Ionic mechanism of isoflurane's actions on thalamocortical neurons.

We studied the actions of isoflurane (IFL) applied in aqueous solutions on ventrobasal neurons from thalamic brain slices of juvenile rats. By using the whole cell, patch-clamp method with current- and voltage-clamp recording techniques, we found that IFL increased a noninactivating membrane conductance in a concentration-dependent reversible manner. In an eightfold concentration range that extended into equivalent in vivo lethal concentrations, IFL did not produce a maximal effect on the conductance; this is consistent with a nonreceptor-mediated mechanism of action. TTX eliminated action potential activity but did not alter IFL effects. The effects on the membrane potential and current induced by IFL were voltage independent but depended on the external [K+], reversing near the equilibrium potential for K+. External Ba2+ or internal Cs+ applications, which block K+ channels, suppressed the conductance increase caused by IFL. External applications of the Ca2+ channel blockers Co2+ or Cd2+ or internal application of the Ca2+ chelator 1,2-bis-(2-aminophenoxy)-ethane-N,N, N',N'-tetraacetic acid did not prevent the effects of IFL, implying little involvement of Ca2+-dependent K+ currents.

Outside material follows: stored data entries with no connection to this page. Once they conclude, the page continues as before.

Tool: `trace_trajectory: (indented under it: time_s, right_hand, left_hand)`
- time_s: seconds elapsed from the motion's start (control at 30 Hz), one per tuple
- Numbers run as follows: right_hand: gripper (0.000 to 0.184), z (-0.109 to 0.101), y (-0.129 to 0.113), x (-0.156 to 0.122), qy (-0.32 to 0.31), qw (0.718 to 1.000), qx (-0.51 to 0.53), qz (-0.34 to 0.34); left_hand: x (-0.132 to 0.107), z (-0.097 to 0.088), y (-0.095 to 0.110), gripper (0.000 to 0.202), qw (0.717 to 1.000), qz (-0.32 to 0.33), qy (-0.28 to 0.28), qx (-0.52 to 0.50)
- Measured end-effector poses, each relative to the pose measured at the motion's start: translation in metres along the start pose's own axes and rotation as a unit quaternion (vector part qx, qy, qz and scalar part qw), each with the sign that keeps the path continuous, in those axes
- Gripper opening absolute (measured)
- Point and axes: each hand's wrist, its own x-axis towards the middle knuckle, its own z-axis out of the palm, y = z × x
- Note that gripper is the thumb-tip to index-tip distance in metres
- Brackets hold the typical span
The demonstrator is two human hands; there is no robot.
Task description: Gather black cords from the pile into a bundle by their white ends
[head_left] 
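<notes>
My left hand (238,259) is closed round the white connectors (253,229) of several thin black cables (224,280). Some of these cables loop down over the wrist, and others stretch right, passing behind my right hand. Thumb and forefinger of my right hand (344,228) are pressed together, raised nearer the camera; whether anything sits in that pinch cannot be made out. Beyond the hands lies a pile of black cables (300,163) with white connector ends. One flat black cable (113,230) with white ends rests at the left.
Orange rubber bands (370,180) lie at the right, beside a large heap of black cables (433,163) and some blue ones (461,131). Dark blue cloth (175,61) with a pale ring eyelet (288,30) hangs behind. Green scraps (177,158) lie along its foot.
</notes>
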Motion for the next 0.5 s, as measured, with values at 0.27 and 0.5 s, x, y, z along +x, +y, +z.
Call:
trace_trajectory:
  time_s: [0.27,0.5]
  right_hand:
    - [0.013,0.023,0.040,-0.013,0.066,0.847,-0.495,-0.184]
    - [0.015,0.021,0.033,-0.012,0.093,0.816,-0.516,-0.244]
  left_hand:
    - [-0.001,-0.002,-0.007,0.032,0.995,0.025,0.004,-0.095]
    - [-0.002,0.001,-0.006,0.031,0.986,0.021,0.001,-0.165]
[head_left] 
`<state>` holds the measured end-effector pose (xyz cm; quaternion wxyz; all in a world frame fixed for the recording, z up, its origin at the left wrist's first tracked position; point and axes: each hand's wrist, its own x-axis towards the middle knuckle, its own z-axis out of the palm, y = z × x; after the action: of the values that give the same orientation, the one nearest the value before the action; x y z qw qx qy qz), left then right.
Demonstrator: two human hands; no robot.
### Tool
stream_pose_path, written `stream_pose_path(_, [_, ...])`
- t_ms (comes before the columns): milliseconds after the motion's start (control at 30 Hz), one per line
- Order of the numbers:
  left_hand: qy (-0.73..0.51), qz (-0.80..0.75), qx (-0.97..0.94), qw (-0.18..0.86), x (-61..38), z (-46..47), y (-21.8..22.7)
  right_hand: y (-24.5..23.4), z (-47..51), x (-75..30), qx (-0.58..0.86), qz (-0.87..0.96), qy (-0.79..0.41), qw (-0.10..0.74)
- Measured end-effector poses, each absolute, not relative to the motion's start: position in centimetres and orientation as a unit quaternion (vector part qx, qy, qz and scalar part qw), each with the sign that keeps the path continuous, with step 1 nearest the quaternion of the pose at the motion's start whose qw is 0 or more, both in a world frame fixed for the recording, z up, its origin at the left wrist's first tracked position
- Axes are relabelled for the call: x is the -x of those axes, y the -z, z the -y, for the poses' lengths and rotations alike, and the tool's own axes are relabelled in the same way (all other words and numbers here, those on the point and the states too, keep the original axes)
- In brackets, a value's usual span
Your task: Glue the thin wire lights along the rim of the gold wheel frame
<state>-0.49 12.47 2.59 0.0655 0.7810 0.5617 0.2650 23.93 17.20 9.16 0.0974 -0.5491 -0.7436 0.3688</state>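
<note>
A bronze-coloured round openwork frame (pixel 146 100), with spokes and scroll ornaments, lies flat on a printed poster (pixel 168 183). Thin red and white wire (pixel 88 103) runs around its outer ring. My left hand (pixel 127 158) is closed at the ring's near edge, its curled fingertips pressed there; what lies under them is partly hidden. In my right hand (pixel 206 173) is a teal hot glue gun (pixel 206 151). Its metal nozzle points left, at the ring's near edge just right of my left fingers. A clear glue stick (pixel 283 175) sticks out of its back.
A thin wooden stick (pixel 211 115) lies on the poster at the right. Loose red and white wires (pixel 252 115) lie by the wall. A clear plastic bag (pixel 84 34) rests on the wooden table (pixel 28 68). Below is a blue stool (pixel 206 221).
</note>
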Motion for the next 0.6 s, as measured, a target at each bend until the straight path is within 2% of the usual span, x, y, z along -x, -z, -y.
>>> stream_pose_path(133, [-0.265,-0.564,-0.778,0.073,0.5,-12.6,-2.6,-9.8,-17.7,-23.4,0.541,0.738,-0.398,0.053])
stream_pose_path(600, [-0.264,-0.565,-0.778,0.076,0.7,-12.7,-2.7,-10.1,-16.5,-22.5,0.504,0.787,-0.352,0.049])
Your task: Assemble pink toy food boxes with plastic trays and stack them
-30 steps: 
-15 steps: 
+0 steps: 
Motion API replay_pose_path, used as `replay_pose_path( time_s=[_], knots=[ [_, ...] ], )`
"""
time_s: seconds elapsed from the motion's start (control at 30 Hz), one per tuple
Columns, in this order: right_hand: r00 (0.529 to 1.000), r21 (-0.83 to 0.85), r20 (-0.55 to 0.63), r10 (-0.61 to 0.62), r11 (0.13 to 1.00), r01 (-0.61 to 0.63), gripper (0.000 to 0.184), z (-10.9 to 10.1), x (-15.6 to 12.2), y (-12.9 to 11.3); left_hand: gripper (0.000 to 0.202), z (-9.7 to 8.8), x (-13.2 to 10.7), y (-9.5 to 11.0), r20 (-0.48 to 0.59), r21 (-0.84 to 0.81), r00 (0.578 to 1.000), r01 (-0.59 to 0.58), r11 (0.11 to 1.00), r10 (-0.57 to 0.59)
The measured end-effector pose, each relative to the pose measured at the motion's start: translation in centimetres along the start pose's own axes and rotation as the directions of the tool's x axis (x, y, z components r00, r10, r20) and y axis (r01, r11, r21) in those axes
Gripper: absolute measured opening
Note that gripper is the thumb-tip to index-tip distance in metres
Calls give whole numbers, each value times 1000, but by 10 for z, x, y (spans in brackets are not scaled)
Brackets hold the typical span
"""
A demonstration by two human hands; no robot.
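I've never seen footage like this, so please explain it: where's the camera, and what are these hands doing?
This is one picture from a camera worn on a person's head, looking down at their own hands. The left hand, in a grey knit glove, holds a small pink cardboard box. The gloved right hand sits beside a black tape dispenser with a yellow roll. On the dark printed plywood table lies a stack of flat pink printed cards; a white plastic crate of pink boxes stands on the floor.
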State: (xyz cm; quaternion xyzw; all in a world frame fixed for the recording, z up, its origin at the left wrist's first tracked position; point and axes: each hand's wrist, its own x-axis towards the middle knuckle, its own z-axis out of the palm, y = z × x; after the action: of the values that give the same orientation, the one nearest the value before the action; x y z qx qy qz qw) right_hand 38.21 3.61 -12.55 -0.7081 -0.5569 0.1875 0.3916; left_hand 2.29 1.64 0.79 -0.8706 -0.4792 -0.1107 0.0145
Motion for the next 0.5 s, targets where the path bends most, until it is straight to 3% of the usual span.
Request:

A contribution of inwardly rectifying K+ channels to the increased steady-state conductance seemed unlikely because IFL decreased inward rectification. An involvement of ATP-mediated K+ channels also was unlikely because application of the ATP-mediated K+ channel blocker glibenclamide (1-80 microM) did not prevent IFL's actions. In contrast to spiking cells, IFL depolarized presumed glial cells, consistent with an efflux of K+ from thalamocortical neurons. The results imply that a leak K+ channel mediated the IFL-induced increase in postsynaptic membrane conductance in thalamic relay neurons. Thus a single nonreceptor-mediated mechanism of IFL action was responsible for the hyperpolarization and conductance shunt of voltage-dependent Na+ and Ca2+ spikes, as reported in the preceding paper. Although anesthetics influence various neurological systems, an enhanced K+ leak generalized in thalamocortical neurons alone could account for anesthesia in vivo.